EXERCISE DESCRIPTION
Take each line of the records below that contains the string "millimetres" and copy it.

-- THE INPUT follows --

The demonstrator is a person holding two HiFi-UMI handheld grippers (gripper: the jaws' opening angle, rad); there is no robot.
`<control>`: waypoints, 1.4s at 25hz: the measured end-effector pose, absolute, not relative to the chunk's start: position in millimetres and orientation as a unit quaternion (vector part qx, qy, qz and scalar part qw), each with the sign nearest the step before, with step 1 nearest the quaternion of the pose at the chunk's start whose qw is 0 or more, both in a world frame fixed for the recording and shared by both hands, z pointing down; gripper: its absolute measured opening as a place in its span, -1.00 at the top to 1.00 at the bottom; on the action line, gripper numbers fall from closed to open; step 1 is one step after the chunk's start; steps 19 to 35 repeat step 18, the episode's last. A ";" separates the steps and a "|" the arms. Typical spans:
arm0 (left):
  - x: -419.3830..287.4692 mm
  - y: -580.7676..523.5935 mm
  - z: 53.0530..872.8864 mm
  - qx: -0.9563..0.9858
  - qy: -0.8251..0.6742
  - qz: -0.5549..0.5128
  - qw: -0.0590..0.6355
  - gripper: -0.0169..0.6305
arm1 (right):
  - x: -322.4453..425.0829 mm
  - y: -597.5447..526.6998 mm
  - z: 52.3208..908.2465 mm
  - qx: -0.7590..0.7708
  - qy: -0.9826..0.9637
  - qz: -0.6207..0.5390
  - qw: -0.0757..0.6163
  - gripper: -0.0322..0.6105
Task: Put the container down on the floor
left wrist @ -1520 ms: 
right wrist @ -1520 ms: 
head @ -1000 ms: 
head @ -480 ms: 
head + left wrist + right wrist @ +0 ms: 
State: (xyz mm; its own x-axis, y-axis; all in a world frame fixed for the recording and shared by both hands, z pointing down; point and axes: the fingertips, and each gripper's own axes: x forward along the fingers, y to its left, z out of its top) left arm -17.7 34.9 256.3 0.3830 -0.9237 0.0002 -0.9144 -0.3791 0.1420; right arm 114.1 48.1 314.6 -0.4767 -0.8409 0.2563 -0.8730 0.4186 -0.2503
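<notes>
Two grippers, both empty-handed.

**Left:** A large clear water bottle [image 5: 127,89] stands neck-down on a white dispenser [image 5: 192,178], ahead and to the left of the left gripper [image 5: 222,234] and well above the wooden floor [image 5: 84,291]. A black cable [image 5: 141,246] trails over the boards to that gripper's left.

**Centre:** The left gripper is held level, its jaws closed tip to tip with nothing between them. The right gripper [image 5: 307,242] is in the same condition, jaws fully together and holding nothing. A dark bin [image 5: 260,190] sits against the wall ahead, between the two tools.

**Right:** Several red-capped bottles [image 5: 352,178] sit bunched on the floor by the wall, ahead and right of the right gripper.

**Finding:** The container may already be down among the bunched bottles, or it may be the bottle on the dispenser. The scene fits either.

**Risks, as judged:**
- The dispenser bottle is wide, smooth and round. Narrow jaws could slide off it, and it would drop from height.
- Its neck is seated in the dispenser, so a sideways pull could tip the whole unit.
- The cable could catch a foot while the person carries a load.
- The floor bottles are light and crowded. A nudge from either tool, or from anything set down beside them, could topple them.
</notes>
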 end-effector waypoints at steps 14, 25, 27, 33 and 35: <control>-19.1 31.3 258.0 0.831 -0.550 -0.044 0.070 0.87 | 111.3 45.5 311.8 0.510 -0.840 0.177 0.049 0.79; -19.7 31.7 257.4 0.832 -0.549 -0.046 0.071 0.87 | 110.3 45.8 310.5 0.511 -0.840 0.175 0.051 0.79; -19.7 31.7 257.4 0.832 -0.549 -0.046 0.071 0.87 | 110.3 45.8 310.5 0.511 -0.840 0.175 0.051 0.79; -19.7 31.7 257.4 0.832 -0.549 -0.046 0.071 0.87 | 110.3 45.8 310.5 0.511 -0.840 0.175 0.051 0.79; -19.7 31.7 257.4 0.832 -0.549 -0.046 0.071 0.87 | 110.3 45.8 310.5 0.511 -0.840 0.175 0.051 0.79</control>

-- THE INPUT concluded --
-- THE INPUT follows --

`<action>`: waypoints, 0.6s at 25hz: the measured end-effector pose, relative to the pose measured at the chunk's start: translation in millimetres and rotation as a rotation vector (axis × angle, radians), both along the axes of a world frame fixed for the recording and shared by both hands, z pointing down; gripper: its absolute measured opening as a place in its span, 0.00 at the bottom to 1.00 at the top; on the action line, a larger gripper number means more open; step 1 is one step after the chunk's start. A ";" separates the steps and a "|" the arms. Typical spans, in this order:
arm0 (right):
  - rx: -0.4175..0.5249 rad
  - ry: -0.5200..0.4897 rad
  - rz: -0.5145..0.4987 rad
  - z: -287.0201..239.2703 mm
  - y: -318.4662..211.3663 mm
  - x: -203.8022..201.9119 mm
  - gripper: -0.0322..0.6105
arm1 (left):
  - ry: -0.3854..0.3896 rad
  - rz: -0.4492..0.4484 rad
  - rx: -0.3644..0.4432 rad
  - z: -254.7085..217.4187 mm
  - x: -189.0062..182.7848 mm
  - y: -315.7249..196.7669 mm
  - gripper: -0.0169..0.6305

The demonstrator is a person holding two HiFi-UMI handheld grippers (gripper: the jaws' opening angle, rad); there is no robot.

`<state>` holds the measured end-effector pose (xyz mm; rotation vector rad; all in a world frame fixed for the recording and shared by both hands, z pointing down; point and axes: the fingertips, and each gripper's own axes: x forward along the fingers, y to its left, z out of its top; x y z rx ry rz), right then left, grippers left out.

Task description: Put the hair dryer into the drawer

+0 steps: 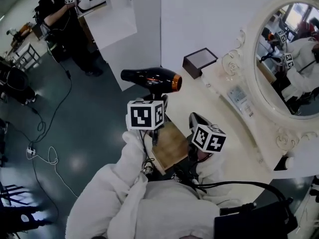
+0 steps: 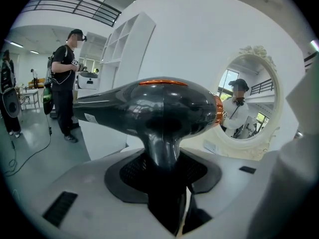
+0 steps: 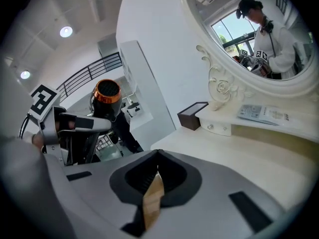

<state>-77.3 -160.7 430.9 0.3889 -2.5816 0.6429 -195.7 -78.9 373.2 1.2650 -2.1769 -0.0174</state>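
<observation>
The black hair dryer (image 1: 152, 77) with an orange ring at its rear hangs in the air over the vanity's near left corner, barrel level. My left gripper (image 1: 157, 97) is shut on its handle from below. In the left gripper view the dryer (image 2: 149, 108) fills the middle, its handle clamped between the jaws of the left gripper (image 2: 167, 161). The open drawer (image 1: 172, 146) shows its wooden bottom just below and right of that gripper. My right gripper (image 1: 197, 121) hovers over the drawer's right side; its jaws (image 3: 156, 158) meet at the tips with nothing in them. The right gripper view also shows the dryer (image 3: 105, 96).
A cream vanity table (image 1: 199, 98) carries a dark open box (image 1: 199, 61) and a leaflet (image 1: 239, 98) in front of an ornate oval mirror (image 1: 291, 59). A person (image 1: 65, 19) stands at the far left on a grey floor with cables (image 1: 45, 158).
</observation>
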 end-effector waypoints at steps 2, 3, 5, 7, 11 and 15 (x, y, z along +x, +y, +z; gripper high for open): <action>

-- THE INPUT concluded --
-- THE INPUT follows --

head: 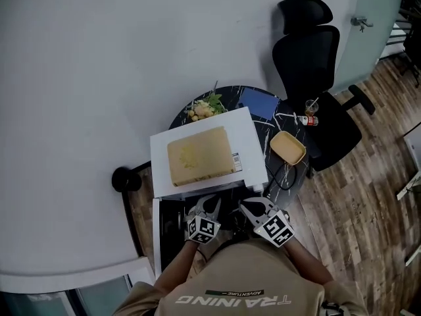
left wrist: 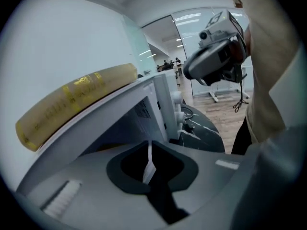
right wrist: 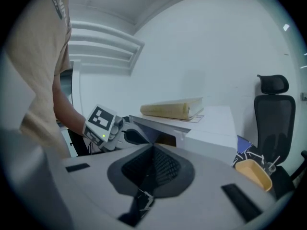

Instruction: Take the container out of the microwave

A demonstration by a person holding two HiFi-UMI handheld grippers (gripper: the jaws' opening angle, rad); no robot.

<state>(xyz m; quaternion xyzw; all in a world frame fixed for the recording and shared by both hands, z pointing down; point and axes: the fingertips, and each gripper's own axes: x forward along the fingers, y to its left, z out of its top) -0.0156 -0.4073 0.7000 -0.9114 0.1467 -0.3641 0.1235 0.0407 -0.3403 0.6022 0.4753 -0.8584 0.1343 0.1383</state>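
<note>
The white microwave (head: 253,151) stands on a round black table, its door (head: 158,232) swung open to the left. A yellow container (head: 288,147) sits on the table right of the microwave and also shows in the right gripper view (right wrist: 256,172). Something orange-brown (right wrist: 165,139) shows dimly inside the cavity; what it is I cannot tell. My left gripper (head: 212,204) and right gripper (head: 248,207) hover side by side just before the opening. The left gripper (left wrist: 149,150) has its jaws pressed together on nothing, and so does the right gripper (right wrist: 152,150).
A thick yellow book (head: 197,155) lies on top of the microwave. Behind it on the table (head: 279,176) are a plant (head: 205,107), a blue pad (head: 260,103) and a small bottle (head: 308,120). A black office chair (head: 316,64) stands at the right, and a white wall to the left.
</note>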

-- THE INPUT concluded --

SOLUTION TO THE PROBLEM
`<control>`: waypoints, 1.4s at 25hz: the measured end-effector pose, absolute, not relative to the chunk's start: position in millimetres and orientation as a unit quaternion (vector part qx, qy, qz and scalar part qw), each with the sign nearest the step before, with step 1 nearest the quaternion of the pose at the chunk's start whose qw is 0 or more, both in a world frame fixed for the recording and shared by both hands, z pointing down; gripper: its absolute measured opening as a place in its span, -1.00 at the top to 1.00 at the bottom; on the action line, gripper numbers fall from closed to open; step 1 is one step after the chunk's start; steps 19 to 35 repeat step 18, the episode's last. A ";" separates the steps and a "|" the arms. Typical spans:
`<action>`: waypoints, 0.6s at 25hz: the measured end-effector pose, relative to the pose measured at the chunk's start: translation in millimetres and rotation as a rotation vector (axis × angle, radians), both along the axes of a world frame fixed for the recording and shared by both hands, z pointing down; gripper: its absolute measured opening as a place in its span, 0.00 at the bottom to 1.00 at the top; on the action line, a larger gripper number means more open; step 1 is one step after the chunk's start. A ";" separates the steps and a "|" the arms. Typical spans, in this order:

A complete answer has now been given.